Post # 1
ETA: So sorry….this should have gone under “pregnancy!!”
ETA #2: Thanks for the super-fast fix!!!!
Is anyone else having shortness of breath? The doctor assured me that she is just taking up room where my lungs used to be. But it is really tough to deal with. Any tips for some relief? Or am I really stuck having to sit down and recover for 10 minutes after a trip up and down the stairs??
I am 30 weeks.
Post # 3
I have to take breaks ON the stairs… I don’t have any tips for you; just commiserating.
Post # 4
You may get a break if/when the baby drops. One thing that made me feel a little better if only for a little while (and probably not while climbing stairs) is to get down on my hands and knees so that my belly hung away from all my other parts. It just felt nice to do every now and then.
Post # 5
I have this problem sometimes too. I try to sit straighter and spread myself out, haha. I have no tips. Stairs are awful. I always have to bring patients upstairs when I’m doing an intake at work, and show them around, and from like ~20, 25 weeks, I’ve found myself panting by the time we get up there and it’s so embarassing. No real tips, but you’re not alone!
Post # 6
I have the same problem, it’s either my lungs, ribs or sternum that are aching. But I have experienced the shortness of breath, it was actually scary the first time it happened and I couldn’t breathe. I have found that some of the prenatal yoga stretches help elongate my torso so that there is a little room.
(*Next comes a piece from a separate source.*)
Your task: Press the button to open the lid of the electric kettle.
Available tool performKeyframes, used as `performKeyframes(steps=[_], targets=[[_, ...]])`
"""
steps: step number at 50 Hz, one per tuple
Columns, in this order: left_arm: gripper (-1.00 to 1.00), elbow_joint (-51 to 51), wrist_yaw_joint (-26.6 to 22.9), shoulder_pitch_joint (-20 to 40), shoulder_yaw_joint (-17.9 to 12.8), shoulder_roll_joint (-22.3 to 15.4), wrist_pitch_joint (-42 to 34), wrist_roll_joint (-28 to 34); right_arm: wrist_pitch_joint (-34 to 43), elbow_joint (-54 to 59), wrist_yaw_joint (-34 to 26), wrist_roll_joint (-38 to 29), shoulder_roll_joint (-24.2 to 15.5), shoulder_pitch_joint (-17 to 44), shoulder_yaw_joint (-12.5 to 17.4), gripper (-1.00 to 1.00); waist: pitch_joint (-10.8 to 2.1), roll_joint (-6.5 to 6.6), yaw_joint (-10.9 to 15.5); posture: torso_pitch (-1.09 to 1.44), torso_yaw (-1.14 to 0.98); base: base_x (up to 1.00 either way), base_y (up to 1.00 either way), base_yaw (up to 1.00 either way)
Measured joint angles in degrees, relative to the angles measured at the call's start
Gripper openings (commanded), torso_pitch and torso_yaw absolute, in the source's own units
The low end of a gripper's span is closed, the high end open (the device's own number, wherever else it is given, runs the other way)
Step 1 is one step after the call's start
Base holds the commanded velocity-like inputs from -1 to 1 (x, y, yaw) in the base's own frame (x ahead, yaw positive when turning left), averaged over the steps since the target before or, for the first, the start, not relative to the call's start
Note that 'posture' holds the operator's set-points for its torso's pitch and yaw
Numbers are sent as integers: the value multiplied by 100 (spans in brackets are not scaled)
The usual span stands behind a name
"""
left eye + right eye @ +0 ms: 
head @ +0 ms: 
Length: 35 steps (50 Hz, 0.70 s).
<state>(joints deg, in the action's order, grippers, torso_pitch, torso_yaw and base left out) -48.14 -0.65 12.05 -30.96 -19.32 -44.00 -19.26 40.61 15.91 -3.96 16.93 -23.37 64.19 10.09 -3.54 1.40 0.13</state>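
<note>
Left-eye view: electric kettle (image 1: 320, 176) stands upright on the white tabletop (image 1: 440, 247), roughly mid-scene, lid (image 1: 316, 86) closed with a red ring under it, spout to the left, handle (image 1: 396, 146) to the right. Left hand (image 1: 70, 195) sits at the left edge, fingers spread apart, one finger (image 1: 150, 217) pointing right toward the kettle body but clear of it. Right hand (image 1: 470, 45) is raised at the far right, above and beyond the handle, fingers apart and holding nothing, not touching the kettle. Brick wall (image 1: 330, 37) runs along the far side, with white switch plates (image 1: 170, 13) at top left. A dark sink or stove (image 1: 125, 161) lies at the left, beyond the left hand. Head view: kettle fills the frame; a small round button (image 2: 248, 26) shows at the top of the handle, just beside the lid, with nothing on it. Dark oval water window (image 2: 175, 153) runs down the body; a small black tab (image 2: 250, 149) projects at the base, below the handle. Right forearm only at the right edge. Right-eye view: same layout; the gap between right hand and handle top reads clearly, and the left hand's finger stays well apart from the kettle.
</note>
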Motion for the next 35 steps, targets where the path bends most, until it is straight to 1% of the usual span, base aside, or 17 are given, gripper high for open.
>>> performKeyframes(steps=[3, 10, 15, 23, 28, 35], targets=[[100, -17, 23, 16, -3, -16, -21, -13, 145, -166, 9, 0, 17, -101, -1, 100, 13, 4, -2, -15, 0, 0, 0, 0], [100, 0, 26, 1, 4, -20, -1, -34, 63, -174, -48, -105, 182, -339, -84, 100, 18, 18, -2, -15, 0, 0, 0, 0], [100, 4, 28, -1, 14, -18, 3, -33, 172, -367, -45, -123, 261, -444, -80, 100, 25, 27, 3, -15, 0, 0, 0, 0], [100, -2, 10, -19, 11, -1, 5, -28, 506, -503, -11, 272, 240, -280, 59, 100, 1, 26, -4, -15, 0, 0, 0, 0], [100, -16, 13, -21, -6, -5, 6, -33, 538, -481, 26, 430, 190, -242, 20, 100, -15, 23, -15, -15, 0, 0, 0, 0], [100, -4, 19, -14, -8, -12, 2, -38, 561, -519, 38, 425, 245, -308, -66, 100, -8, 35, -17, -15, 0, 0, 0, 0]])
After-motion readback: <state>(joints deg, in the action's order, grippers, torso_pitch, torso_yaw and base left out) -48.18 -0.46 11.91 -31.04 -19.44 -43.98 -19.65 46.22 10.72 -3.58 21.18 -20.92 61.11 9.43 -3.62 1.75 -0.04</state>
My favorite stretch is to sit cross-legged on the floor with a rolled blanket under my butt so I’m slightly elevated. Then put your hands up in the air, interlock your fingers and push them up. It creates a lot of space. I hold it for about ten seconds and repeat until I feel stretched out, make sure you do deep breathing while stretching too, it really helps!
Post # 7
@candicemcc: This helped me a lot when I was PG, and if you can’t get down on all fours (at work, in public, etc), just try sitting and lean forward on your desk/a wall while arching your back so that gravity pulls on your belly a bit and takes some of the pressure off your lungs. Also, sitting with your legs open wider will give the belly more room to sink away from you.